→ **Your goal**: Write the records out again. Match them exactly.

→ **Input for this task**:
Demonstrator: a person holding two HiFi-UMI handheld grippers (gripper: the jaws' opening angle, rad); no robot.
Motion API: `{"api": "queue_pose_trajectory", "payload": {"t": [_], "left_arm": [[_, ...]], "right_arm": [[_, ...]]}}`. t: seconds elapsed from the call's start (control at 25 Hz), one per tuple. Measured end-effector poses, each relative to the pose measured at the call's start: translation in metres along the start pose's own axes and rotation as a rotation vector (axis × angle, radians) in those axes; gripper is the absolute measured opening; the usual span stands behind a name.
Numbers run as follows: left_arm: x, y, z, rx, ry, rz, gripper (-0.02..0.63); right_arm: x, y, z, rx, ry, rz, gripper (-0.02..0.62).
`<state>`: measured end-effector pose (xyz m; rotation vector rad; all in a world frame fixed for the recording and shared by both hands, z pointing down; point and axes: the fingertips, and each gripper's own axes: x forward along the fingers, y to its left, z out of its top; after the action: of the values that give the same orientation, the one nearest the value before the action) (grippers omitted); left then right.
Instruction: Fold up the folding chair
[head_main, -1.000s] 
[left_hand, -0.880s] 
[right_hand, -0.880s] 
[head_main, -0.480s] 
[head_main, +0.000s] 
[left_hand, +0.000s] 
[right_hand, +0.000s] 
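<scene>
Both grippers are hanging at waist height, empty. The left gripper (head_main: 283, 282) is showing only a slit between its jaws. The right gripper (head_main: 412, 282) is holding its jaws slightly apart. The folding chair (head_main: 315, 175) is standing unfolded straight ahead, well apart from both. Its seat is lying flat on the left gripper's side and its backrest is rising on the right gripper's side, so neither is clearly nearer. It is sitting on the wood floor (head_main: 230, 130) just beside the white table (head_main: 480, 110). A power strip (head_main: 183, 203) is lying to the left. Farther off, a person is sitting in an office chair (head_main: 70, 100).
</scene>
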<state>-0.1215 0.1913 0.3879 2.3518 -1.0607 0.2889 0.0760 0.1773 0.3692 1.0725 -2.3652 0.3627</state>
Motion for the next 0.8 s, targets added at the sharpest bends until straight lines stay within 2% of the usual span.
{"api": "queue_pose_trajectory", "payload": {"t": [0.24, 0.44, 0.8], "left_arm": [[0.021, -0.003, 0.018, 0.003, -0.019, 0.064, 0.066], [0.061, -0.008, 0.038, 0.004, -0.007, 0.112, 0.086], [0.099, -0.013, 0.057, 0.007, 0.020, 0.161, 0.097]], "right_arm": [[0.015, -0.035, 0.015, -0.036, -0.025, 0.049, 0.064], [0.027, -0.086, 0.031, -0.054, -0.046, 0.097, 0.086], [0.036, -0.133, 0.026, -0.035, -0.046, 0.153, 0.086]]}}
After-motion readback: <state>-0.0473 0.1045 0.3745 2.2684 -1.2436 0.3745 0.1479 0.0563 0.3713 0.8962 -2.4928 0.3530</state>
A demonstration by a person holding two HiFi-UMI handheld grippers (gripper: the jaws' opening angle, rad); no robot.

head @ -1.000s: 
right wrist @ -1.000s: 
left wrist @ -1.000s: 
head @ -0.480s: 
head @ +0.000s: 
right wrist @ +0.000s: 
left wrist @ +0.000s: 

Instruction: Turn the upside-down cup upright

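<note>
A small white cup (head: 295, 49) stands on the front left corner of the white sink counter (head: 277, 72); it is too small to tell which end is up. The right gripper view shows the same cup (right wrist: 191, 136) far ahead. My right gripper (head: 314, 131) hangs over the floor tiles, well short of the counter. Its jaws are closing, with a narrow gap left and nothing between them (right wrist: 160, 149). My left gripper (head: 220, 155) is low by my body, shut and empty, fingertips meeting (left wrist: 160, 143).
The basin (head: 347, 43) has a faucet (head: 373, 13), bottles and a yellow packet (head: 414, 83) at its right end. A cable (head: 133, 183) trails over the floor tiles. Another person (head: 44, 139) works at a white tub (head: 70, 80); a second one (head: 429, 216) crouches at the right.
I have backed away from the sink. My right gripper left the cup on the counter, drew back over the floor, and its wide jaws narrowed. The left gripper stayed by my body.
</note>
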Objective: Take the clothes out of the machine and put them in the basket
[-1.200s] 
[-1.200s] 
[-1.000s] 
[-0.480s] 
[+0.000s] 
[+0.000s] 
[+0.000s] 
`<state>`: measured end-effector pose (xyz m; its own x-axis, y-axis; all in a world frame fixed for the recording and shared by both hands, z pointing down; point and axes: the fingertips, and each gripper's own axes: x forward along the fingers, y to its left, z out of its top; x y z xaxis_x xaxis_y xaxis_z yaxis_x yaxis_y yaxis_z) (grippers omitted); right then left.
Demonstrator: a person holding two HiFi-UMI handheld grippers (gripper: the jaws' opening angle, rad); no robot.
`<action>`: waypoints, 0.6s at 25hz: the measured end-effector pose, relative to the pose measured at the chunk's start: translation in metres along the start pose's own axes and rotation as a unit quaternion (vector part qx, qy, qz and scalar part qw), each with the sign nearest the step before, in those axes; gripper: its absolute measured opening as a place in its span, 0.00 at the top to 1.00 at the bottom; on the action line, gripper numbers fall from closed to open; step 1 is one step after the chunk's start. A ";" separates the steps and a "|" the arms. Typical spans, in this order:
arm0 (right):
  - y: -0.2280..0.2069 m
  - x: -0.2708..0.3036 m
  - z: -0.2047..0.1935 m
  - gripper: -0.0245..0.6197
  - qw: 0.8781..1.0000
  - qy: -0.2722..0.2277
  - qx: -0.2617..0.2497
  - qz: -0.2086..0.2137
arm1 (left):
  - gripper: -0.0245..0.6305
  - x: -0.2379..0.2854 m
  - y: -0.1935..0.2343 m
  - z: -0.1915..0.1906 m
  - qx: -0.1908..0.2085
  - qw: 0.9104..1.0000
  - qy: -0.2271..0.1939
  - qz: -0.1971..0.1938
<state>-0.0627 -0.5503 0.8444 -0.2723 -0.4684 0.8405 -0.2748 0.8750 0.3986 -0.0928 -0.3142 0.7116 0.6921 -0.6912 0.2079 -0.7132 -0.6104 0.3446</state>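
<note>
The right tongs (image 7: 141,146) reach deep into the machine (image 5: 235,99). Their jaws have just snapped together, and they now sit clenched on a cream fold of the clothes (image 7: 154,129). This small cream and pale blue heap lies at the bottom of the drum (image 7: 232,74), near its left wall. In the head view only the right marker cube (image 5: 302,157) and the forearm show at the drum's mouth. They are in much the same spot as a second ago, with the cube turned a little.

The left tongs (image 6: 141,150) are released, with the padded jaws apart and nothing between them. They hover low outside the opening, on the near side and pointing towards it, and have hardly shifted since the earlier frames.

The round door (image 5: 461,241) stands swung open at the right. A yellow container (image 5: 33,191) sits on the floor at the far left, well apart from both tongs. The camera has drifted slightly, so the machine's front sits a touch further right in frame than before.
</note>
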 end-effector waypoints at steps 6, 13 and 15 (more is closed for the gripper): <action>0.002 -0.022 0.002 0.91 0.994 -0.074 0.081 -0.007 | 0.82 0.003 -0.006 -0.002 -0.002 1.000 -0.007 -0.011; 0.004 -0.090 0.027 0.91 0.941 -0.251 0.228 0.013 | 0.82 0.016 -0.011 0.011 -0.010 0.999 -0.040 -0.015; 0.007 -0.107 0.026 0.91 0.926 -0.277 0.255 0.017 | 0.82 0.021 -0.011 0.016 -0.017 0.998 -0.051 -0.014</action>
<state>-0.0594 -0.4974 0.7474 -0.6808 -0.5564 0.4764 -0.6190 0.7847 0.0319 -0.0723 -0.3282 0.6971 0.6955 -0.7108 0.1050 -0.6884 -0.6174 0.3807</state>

→ **Reply to the task**:
Demonstrator: a person holding two HiFi-UMI handheld grippers (gripper: the jaws' opening angle, rad); no robot.
Motion API: `{"api": "queue_pose_trajectory", "payload": {"t": [_], "left_arm": [[_, ...]], "right_arm": [[_, ...]]}}`. t: seconds elapsed from the call's start (control at 25 Hz), one per tuple. Measured end-effector poses, each relative to the pose measured at the call's start: translation in metres along the start pose's own axes and rotation as a rotation vector (axis × angle, radians) in those axes; gripper is the absolute measured opening; the usual span stands behind a name.
Numbers run as follows: left_arm: x, y, z, rx, ry, rz, gripper (-0.02..0.63); right_arm: x, y, z, rx, ry, rz, gripper (-0.02..0.62).
`<state>`: measured end-effector pose (xyz m; rotation vector rad; all in a world frame fixed for the recording and shared by both hands, z pointing down; point and axes: the fingertips, and each gripper's own axes: x forward along the fingers, y to its left, z out of its top; after the action: of the values that give the same orientation, the one nearest the value before the action) (grippers omitted); left then right.
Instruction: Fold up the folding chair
[head_main, -1.000s] 
[left_hand, -0.880s] 
[right_hand, -0.880s] 
[head_main, -0.480s] 
[head_main, +0.000s] 
[left_hand, +0.000s] 
[right_hand, +0.000s] 
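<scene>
Both grippers are hanging at waist height, empty. The left gripper (head_main: 283, 282) is showing only a slit between its jaws. The right gripper (head_main: 412, 282) is holding its jaws slightly apart. The folding chair (head_main: 315, 175) is standing unfolded straight ahead, well apart from both. Its seat is lying flat on the left gripper's side and its backrest is rising on the right gripper's side, so neither is clearly nearer. It is sitting on the wood floor (head_main: 230, 130) just beside the white table (head_main: 480, 110). A power strip (head_main: 183, 203) is lying to the left. Farther off, a person is sitting in an office chair (head_main: 70, 100).
</scene>
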<state>-0.1215 0.1913 0.3879 2.3518 -1.0607 0.2889 0.0760 0.1773 0.3692 1.0725 -2.3652 0.3627</state>
Motion for the next 0.8 s, targets added at the sharpest bends until straight lines stay within 2% of the usual span.
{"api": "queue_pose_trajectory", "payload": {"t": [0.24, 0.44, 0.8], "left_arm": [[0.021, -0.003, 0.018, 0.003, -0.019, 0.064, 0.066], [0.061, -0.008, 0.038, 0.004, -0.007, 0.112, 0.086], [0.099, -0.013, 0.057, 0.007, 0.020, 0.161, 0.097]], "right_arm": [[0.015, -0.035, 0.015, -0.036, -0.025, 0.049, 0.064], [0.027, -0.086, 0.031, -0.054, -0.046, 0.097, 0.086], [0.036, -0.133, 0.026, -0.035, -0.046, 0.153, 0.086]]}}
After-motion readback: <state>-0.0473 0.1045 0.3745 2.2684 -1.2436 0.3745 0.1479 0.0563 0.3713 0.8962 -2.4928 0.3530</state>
A demonstration by a person holding two HiFi-UMI handheld grippers (gripper: the jaws' opening angle, rad); no robot.

head @ -1.000s: 
right wrist @ -1.000s: 
left wrist @ -1.000s: 
head @ -0.480s: 
head @ +0.000s: 
right wrist @ +0.000s: 
left wrist @ +0.000s: 

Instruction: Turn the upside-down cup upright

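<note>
A small white cup (head: 295, 49) stands on the front left corner of the white sink counter (head: 277, 72); it is too small to tell which end is up. The right gripper view shows the same cup (right wrist: 191, 136) far ahead. My right gripper (head: 314, 131) hangs over the floor tiles, well short of the counter. Its jaws are closing, with a narrow gap left and nothing between them (right wrist: 160, 149). My left gripper (head: 220, 155) is low by my body, shut and empty, fingertips meeting (left wrist: 160, 143).
The basin (head: 347, 43) has a faucet (head: 373, 13), bottles and a yellow packet (head: 414, 83) at its right end. A cable (head: 133, 183) trails over the floor tiles. Another person (head: 44, 139) works at a white tub (head: 70, 80); a second one (head: 429, 216) crouches at the right.
I have backed away from the sink. My right gripper left the cup on the counter, drew back over the floor, and its wide jaws narrowed. The left gripper stayed by my body.
</note>
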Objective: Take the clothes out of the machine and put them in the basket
[-1.200s] 
[-1.200s] 
[-1.000s] 
[-0.480s] 
[+0.000s] 
[+0.000s] 
[+0.000s] 
`<state>`: measured end-effector pose (xyz m; its own x-axis, y-axis; all in a world frame fixed for the recording and shared by both hands, z pointing down; point and axes: the fingertips, and each gripper's own axes: x forward along the fingers, y to its left, z out of its top; x y z xaxis_x xaxis_y xaxis_z yaxis_x yaxis_y yaxis_z) (grippers omitted); right then left.
Demonstrator: a person holding two HiFi-UMI handheld grippers (gripper: the jaws' opening angle, rad); no robot.
`<action>`: waypoints, 0.6s at 25hz: the measured end-effector pose, relative to the pose measured at the chunk's start: translation in metres along the start pose's own axes and rotation as a unit quaternion (vector part qx, qy, qz and scalar part qw), each with the sign nearest the step before, in those axes; gripper: its absolute measured opening as a place in its span, 0.00 at the top to 1.00 at the bottom; on the action line, gripper numbers fall from closed to open; step 1 is one step after the chunk's start. A ";" separates the steps and a "|" the arms. Typical spans, in this order:
arm0 (right):
  - y: -0.2280..0.2069 m
  - x: -0.2708..0.3036 m
  - z: -0.2047..0.1935 m
  - gripper: -0.0245..0.6197
  - qw: 0.8781..1.0000
  - qy: -0.2722..0.2277
  - qx: -0.2617..0.2497
  - qz: -0.2086..0.2137
arm1 (left):
  - gripper: -0.0245..0.6305
  - x: -0.2379..0.2854 m
  - y: -0.1935..0.2343 m
  - z: -0.1915..0.1906 m
  - qx: -0.1908..0.2085
  - qw: 0.9104..1.0000
  - qy: -0.2271..0.1939
  - qz: -0.1971..0.1938
<state>-0.0627 -0.5503 0.8444 -0.2723 -0.4684 0.8405 -0.2748 0.8750 0.3986 -0.0928 -0.3142 0.7116 0.6921 -0.6912 0.2079 -0.7132 -0.6104 0.3446</state>
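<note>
The right tongs (image 7: 141,146) reach deep into the machine (image 5: 235,99). Their jaws have just snapped together, and they now sit clenched on a cream fold of the clothes (image 7: 154,129). This small cream and pale blue heap lies at the bottom of the drum (image 7: 232,74), near its left wall. In the head view only the right marker cube (image 5: 302,157) and the forearm show at the drum's mouth. They are in much the same spot as a second ago, with the cube turned a little.

The left tongs (image 6: 141,150) are released, with the padded jaws apart and nothing between them. They hover low outside the opening, on the near side and pointing towards it, and have hardly shifted since the earlier frames.

The round door (image 5: 461,241) stands swung open at the right. A yellow container (image 5: 33,191) sits on the floor at the far left, well apart from both tongs. The camera has drifted slightly, so the machine's front sits a touch further right in frame than before.
</note>
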 end-effector waypoints at steps 6, 13 and 15 (more is closed for the gripper): <action>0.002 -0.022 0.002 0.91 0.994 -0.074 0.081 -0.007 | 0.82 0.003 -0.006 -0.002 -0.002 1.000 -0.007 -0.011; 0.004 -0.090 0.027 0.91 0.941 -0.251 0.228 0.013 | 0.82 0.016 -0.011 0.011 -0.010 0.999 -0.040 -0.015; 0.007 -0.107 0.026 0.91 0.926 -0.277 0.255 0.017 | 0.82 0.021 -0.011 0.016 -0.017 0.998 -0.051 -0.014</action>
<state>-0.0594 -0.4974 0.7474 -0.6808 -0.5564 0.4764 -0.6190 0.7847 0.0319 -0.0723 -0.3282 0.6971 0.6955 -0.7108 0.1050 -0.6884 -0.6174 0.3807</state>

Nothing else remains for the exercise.